Cons of a Branded Survey

  1. Response bias: Company branding can elicit strong feelings (positive or negative) from your participants and consequently it may impact the results of your survey in unpredictable ways. You run the risk that customers who have a more positive affinity toward the organization will respond, providing more favorable responses than is representative of your total customer base.
  2. The branding bureaucracy: When a survey is representing a company with a logo, color palette, and language, there’s more at stake. This usually requires what I call the branding bureaucracy—creative directors, writers, legal teams, and a whole chain of approvers. Like any good bureaucracy this leads to delays and other complications around control—something you should account for in your timeline.
  3. Responsibility for follow up: Every time I fly United Airlines I get a survey asking about my experience (usually twice per trip—one for each flight segment). I used to answer these surveys. But then I’d notice I’d get no response regardless of what I’d say. Now I don’t bother taking them. Without any acknowledgement, gratitude, or sense that feedback was considered, why bother? No one wants to talk to someone who isn’t listening. A branded survey becomes another touchpoint you have with your customers. The responsibility for closing the feedback loop is yours, which is usually a lot harder than sending a survey.

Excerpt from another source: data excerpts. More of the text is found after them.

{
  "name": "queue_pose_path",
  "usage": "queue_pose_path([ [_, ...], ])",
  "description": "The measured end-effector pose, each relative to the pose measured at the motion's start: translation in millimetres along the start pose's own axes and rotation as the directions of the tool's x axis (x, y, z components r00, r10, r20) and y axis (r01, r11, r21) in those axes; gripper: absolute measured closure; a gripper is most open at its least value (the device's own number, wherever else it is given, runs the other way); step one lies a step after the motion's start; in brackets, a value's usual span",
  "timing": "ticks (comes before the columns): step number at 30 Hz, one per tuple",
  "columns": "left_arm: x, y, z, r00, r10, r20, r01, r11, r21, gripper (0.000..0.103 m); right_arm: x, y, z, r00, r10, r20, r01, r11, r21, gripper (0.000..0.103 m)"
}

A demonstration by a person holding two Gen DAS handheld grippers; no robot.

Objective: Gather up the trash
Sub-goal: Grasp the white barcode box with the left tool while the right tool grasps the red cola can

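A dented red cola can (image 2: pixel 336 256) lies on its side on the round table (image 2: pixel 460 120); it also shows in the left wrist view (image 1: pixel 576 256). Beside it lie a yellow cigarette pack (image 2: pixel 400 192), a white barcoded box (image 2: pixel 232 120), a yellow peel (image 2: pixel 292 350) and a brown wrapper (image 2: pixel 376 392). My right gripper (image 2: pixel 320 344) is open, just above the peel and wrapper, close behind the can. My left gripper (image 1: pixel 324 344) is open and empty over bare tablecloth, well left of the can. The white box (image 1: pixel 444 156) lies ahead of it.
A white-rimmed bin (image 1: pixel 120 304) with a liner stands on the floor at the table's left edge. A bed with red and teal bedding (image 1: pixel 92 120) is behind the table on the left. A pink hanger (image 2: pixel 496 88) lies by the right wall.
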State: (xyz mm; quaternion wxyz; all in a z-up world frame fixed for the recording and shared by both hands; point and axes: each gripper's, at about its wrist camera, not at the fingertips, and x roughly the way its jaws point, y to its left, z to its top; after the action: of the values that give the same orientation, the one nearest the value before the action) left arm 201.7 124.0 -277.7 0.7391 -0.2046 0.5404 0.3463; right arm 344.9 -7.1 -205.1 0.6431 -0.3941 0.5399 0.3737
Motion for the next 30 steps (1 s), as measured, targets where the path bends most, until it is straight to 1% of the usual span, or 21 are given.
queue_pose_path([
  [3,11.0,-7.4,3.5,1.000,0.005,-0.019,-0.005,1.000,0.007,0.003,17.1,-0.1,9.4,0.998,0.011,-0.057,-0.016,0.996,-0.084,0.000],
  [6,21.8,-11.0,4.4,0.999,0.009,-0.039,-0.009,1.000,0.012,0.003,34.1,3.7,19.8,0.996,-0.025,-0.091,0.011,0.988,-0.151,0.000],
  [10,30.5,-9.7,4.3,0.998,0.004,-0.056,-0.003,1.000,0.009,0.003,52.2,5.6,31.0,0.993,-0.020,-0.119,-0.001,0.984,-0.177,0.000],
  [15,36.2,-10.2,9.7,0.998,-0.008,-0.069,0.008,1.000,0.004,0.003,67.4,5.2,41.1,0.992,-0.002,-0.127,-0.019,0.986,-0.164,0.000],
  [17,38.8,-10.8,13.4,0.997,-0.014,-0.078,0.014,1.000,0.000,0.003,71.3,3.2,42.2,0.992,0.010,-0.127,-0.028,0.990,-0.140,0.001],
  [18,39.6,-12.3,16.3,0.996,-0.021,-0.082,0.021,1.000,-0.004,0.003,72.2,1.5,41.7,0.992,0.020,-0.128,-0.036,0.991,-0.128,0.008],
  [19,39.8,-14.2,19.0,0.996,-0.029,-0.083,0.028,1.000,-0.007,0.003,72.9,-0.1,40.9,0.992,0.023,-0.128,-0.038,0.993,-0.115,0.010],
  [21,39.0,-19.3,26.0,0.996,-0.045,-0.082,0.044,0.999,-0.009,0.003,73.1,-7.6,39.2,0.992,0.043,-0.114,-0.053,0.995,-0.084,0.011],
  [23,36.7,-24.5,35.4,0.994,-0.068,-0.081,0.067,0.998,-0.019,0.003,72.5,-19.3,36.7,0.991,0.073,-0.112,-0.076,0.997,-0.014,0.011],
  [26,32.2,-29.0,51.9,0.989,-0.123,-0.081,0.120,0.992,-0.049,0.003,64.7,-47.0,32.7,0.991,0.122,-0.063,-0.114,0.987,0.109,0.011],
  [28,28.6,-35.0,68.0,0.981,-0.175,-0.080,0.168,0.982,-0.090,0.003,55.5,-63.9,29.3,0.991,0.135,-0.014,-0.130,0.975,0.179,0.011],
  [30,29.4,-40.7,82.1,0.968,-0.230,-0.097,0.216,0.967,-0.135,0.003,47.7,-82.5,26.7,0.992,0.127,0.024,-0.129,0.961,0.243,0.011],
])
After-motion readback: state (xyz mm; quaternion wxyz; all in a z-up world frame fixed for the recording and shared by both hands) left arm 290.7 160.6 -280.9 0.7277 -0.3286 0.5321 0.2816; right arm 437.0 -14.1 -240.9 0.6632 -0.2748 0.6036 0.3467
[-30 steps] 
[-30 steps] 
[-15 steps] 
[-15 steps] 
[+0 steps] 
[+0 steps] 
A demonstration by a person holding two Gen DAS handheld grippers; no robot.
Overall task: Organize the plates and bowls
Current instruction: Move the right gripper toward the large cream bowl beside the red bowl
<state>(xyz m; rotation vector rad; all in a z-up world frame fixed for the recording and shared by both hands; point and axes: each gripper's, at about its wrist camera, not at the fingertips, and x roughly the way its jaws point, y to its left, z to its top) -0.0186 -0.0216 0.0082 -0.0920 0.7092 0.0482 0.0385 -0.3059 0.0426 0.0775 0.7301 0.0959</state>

  4. Brand awareness: If you want to assess the awareness your brand has with your prospective or current customers relative to others, a branded survey is almost certainly going to bias the respondents by making your brand more salient. If you’re looking to measure brand awareness objectively, go the 3rd party route.
  5. Competitive view: An extension of the bias and brand awareness problem is the competitive survey. If you want to understand what your customers think of you and the competition (product features, experiences, support), the responses are almost certainly affected when it’s sent from one of the brands being evaluated. In competitive assessments it makes more sense to go with a third-party survey.